DATA:
::::::::
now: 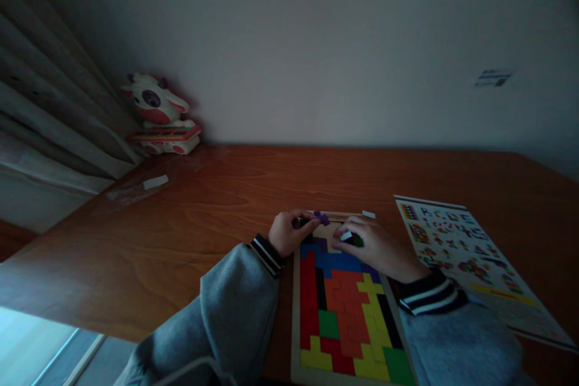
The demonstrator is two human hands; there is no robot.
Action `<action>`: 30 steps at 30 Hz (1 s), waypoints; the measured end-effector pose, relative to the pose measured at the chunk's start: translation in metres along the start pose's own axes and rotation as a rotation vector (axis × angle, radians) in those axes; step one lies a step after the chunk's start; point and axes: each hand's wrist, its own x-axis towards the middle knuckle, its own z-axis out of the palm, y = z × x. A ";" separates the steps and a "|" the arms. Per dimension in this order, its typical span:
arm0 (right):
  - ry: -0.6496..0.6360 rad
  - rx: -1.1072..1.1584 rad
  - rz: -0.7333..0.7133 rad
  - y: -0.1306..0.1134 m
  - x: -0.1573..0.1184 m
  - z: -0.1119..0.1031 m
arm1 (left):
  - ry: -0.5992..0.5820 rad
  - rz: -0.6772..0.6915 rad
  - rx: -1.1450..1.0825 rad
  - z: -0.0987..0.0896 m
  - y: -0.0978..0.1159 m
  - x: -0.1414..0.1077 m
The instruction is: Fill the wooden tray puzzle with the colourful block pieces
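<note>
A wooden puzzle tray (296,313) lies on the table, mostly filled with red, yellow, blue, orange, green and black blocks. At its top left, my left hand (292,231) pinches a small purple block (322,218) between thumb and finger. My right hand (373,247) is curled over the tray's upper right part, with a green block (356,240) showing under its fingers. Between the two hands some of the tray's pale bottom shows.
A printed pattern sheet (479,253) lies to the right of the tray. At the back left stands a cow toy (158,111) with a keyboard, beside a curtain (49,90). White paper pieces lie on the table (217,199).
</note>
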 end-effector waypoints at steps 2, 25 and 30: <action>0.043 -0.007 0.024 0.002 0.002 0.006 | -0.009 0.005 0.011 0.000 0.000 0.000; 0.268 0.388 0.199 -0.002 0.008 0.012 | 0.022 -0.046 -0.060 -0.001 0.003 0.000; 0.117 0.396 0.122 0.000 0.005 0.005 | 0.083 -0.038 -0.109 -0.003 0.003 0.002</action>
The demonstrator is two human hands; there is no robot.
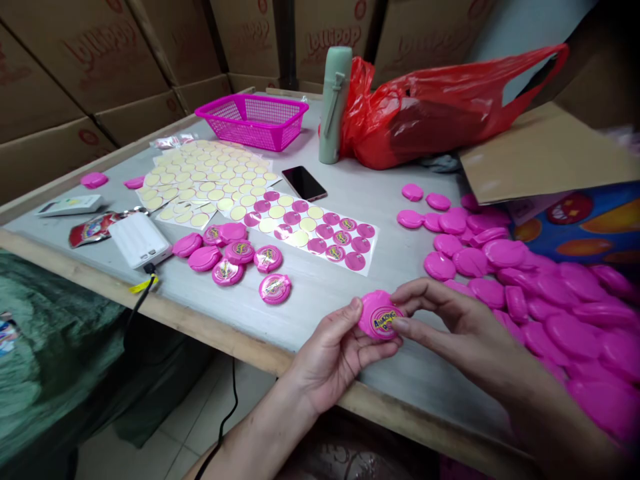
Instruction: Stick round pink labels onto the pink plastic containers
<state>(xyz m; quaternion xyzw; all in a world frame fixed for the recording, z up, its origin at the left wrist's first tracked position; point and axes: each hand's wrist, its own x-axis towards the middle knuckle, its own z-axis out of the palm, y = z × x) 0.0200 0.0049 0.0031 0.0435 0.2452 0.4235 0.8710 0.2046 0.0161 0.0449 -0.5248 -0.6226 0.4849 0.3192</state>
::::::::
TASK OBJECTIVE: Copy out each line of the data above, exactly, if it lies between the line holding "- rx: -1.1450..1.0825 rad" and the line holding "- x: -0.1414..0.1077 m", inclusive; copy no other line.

RESULT:
  - rx: -1.1450..1.0825 rad
  - z: -0.0987..0.0896 m
  - y: -0.0978..0.1159 m
  - x: -0.1414..0.1077 m

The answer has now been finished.